From the listing below, pull out every line where the string "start" appears.

════════════════════

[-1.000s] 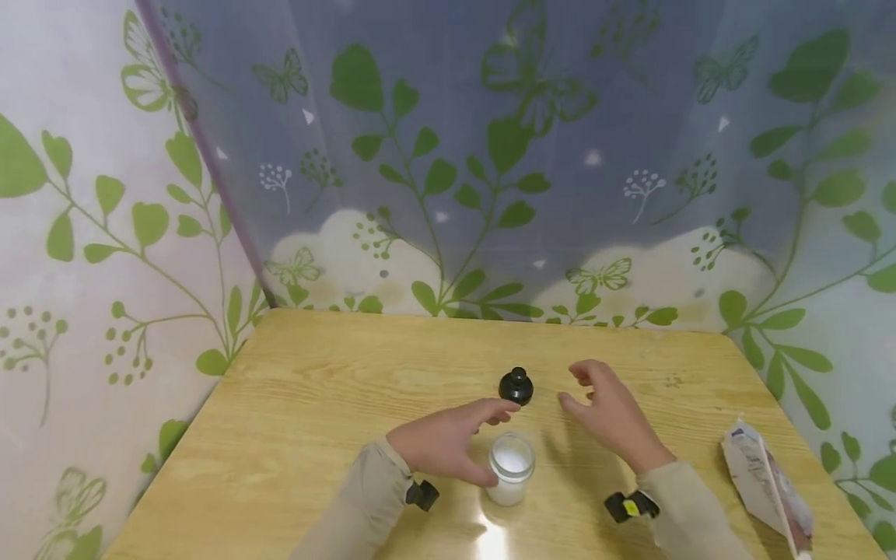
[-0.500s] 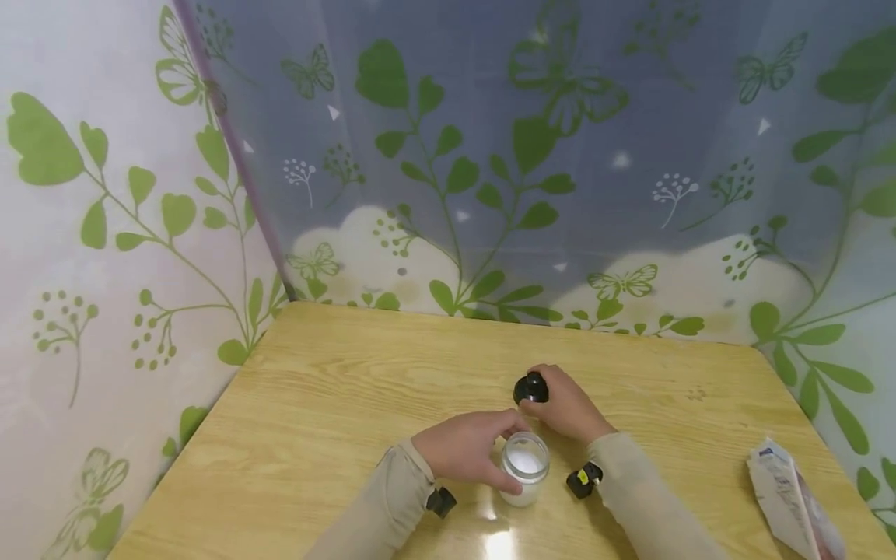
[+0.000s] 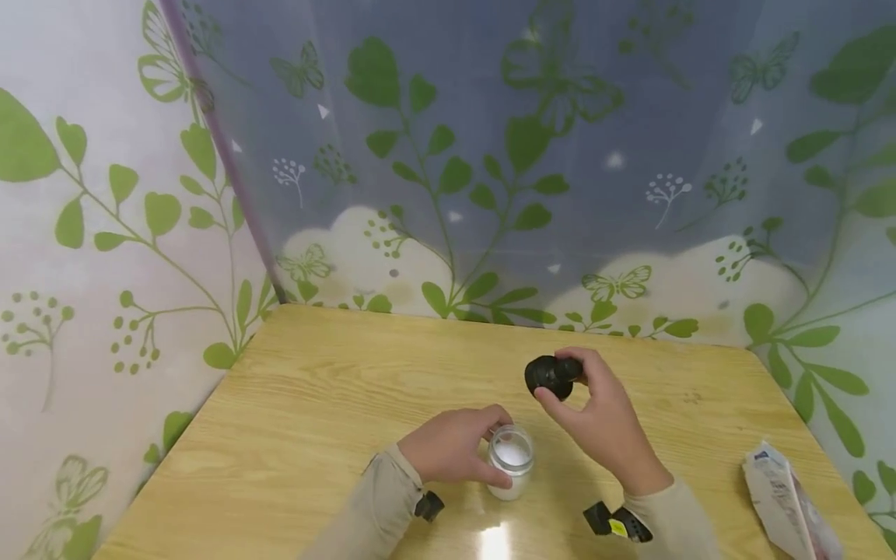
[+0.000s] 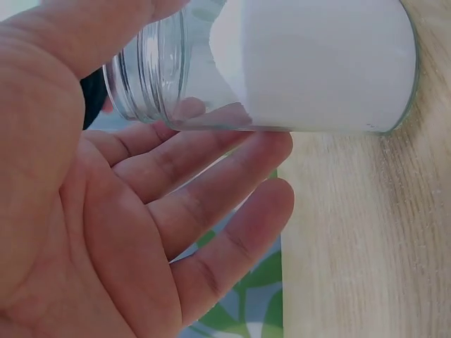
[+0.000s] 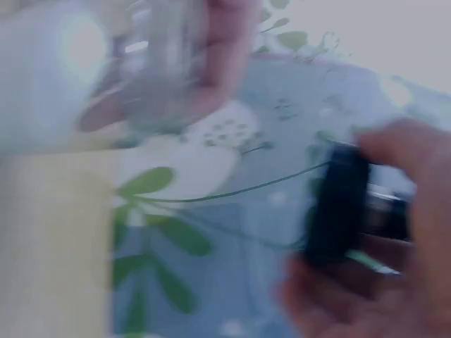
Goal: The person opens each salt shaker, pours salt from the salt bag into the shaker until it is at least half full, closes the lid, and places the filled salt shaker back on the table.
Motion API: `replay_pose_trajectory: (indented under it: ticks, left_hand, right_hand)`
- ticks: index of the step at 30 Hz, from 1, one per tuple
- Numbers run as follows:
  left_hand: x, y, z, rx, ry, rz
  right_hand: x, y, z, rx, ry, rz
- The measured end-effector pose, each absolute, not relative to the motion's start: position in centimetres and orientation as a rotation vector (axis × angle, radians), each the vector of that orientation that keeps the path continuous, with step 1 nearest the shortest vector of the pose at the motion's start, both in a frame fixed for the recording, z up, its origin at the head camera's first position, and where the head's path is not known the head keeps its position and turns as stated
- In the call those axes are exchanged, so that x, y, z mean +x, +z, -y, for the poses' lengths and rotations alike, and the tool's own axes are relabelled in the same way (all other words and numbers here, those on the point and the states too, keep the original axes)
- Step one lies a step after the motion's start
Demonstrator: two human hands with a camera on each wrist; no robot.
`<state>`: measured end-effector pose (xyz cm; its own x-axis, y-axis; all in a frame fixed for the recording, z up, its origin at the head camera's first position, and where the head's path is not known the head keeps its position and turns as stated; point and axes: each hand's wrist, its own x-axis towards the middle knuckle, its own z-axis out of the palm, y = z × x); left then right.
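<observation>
An uncapped glass jar [image 3: 511, 459], part filled with white powder, stands upright on the table. My left hand [image 3: 448, 447] holds it from the left, thumb at the near side and fingers round the far side. Up close in the left wrist view, the threaded neck and the powder [image 4: 317, 63] show through the clear glass. Beyond the jar and to its right, my right hand [image 3: 609, 424] pinches a round black lid [image 3: 546, 377] with a knob, tilted and raised over the table. The right wrist view is blurred, with the dark lid [image 5: 337, 204] between thumb and fingers.
A wooden table [image 3: 336, 373] spreads under both hands. On its right side lies a crumpled plastic packet [image 3: 787, 498]. Curtains with a leaf and butterfly print [image 3: 448, 257] hang along the back and sides.
My right hand reached the black lid on the table, took hold of it and lifted it, tilting it. My left hand has closed in on the jar.
</observation>
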<state>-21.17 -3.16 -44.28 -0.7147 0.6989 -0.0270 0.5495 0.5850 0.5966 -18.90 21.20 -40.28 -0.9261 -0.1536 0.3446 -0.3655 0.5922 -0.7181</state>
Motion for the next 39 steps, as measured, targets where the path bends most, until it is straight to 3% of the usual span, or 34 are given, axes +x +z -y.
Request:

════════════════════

- _Written response_:
- The measured end-effector pose, each absolute, not relative to the motion's start: position in centimetres and orientation as a rotation vector (axis × angle, radians), each the vector of that orientation that keeps the path continuous, with step 1 nearest the shortest vector of the pose at the motion's start, both in a frame fixed for the recording, z up, its origin at the head camera's first position, and where the head's path is not known the head keeps its position and turns as stated
- Step one lies a step after the motion's start

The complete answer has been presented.